What insecticide did you use for grub control? Imidacloprid (Merit) is a common active ingredient used for the control of grubs for over ten years and has shown no impact on earthworms. Copper fungicides are organic yet copper in the soil is death to earthworms. It all depends on what you use. Not all pesticides kill earthworms and not all organic or home remedies are safe for worms.
In the future, consider the use of nematodes that target white grubs. They are natural, safe (except for white grubs), and last for more than one season. Milky spore is also an effective natural control for Japanese Beetle grubs. Unfortunately milky spore will not affect other annual white grubs.
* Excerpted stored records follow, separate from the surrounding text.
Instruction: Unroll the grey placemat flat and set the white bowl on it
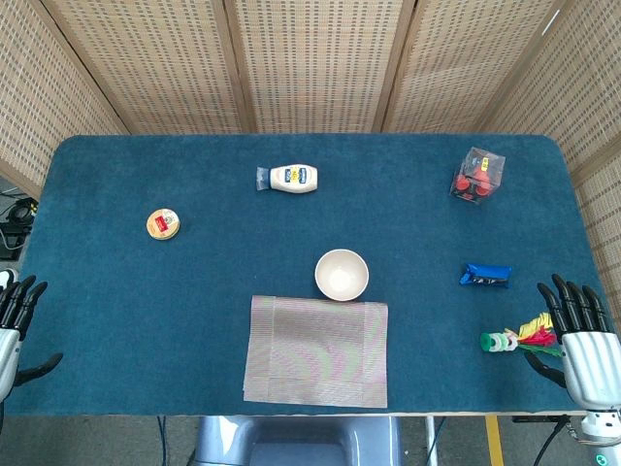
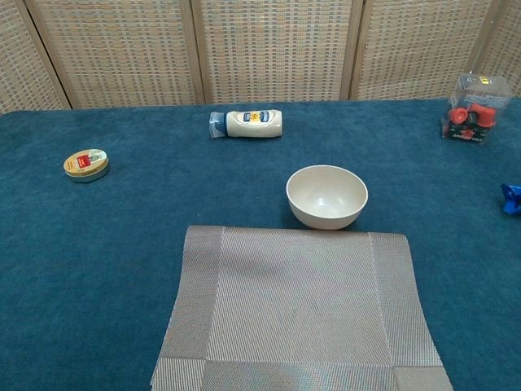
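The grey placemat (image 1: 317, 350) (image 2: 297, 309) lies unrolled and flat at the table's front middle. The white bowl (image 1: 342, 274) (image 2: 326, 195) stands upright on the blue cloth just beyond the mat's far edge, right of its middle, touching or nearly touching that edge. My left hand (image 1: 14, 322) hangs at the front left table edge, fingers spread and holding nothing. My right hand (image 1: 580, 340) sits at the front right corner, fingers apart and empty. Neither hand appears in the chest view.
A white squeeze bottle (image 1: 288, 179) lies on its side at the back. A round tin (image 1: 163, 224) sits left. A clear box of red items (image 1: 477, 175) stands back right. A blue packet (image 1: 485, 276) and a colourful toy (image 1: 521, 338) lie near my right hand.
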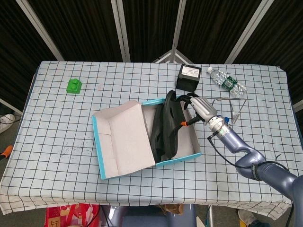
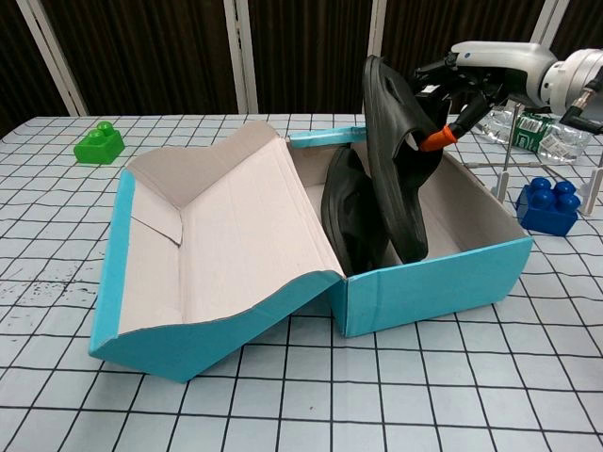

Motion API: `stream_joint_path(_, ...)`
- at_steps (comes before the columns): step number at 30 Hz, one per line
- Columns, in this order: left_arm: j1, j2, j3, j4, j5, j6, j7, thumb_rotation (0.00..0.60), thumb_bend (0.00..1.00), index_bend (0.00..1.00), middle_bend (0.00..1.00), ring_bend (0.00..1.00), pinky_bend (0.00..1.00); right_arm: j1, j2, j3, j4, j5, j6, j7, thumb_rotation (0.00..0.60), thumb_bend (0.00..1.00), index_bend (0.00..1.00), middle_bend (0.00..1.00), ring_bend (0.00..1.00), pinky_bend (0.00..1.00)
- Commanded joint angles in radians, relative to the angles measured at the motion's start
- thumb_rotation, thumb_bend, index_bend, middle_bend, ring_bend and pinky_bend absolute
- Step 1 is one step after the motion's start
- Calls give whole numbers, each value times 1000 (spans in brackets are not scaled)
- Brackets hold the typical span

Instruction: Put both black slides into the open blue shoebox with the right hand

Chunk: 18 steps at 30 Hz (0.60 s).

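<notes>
Blue shoebox [image 2: 424, 282] sits open on the counter [image 1: 57, 132], lid folded out to its left. One black slide [image 2: 350, 221] leans on edge inside. The right robot hand [image 2: 471, 80] holds the second slide [image 2: 396, 160] upright, its lower end inside the box.

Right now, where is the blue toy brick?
In the chest view, the blue toy brick sits on the table at the far right, just beyond the shoebox, below the right hand.
</notes>
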Motion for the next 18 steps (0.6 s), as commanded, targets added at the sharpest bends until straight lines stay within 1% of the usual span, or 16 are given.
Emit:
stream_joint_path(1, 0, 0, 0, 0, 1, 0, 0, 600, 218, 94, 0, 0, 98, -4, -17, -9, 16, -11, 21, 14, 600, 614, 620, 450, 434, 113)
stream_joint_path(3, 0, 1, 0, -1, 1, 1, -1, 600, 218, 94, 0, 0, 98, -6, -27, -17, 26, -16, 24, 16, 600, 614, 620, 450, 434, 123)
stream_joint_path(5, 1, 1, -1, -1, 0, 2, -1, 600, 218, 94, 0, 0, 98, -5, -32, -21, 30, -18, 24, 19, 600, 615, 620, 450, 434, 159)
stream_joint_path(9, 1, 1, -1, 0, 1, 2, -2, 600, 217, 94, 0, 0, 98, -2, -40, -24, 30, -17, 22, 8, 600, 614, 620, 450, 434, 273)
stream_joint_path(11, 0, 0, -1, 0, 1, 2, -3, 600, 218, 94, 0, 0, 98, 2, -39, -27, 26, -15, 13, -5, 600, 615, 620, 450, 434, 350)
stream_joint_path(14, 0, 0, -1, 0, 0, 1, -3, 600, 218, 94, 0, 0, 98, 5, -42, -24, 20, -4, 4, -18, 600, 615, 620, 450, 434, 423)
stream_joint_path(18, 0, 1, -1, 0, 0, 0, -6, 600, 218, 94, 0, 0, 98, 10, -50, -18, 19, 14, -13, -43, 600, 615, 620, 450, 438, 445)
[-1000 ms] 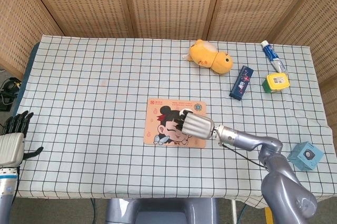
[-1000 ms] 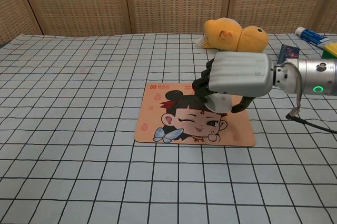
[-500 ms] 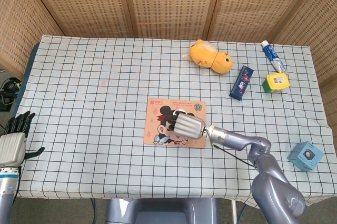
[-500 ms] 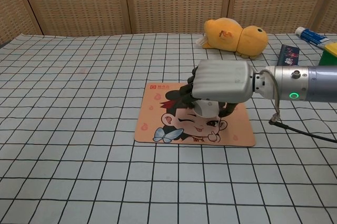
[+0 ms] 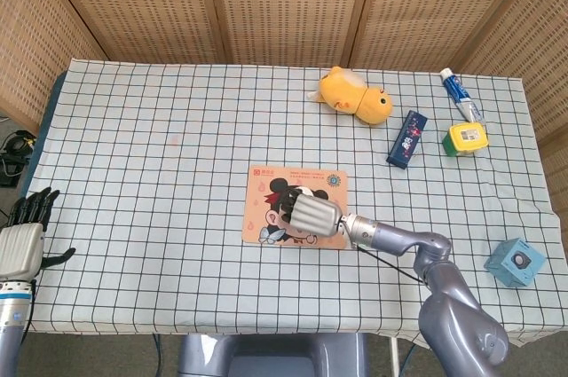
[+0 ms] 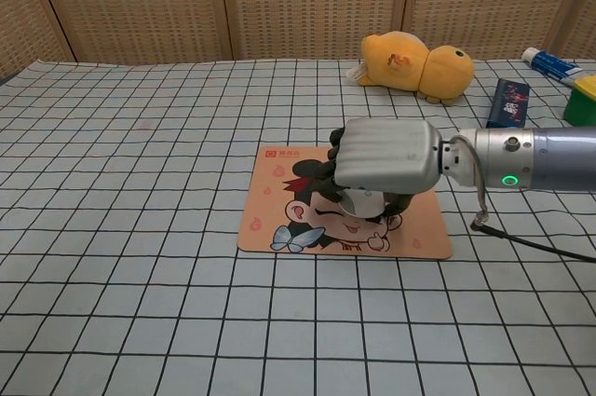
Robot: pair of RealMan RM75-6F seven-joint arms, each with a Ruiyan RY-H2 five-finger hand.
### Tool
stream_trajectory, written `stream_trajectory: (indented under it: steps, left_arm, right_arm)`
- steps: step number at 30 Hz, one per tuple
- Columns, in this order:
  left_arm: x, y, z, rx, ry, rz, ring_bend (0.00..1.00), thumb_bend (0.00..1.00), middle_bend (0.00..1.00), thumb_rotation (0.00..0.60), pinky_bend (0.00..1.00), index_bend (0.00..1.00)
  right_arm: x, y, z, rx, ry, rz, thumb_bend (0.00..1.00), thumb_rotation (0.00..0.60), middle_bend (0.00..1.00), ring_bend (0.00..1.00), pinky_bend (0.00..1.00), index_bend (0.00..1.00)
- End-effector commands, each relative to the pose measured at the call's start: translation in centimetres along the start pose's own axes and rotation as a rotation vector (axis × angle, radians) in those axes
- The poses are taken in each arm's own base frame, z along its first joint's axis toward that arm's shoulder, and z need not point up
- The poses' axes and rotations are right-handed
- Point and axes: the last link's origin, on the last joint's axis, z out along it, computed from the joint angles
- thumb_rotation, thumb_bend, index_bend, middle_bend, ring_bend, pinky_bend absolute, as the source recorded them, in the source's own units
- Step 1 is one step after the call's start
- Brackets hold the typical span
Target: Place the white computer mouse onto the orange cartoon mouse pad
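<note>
My right hand (image 6: pixel 384 156) sits low over the middle of the orange mouse pad (image 6: pixel 270 214), palm down, with its dark fingers (image 6: pixel 328 172) curled around the white mouse (image 6: pixel 361 202). I am holding the mouse from above, and only a small pale part of it shows under my palm in the chest view; from the head view my right hand (image 5: pixel 312 214) hides it entirely. The mouse is right at the pad's surface, over the cartoon face, though I cannot tell whether it fully rests there or hangs just above. The mouse pad (image 5: pixel 262 222) lies flat on the checked cloth of the desk (image 5: pixel 160 146), near its front edge. My left hand (image 5: pixel 19 244) hangs off the left end of the desk, well apart from everything, fingers spread and holding nothing. Toward the back of the desk lies a yellow plush duck (image 5: pixel 355 97), and to its right a dark blue box (image 5: pixel 407 138), a yellow and green block (image 5: pixel 467 138) and a toothpaste tube (image 5: pixel 460 93). A light blue cube (image 5: pixel 515 262) sits near the right front corner.
</note>
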Motion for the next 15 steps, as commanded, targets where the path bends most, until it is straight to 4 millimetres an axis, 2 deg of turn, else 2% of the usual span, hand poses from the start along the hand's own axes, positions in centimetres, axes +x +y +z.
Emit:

I know that Scotts does a good job of marketing the need for yearly grub control applications, but this is seldom the truth for the average homeowner. Good Integrated Pest Management teaches that you should scout first and only apply pesticides when economic or aesthetic thresholds are exceeded. For grubs that means that if you have a density of annual white grubs that exceed 10-12 per square foot, you should consider control. Below this number and your lawn grows faster than the damage created by grubs so no pesticide application is really needed.
"Earthworms are generally susceptible to carbamate compounds, which will significantly reduce their populations. Carbaryl, a carbamate pesticide often used for insect control, acts as a cholinesterase inhibitor, thereby producing long-lasting immobility and rigidity. Bendiocarb (Turcam) and propoxure (Baygon) are two other carbamate insecticides that cause paralysis in earthworms at normal dose rates. Carbofuran, another carbamate, is also very toxic to earthworms. Moreover, a sublethal response, characterized by weight loss, delayed clitellum development, and absence of cocoon production, has also been observed at recommended rates of carbofuran application.
Organophosphates are the most widely used class of turf insecticides. They have been successful in controlling white grubs, mole crickets, chinch bugs, and sod webworms, to name a few. Of the organophosphates, ethoprop is the most toxic to earthworms. In contrast, chlorpyrifos, isofenphos, and trichlorfon are considered non-toxic to earthworms when applied at normal dose rates."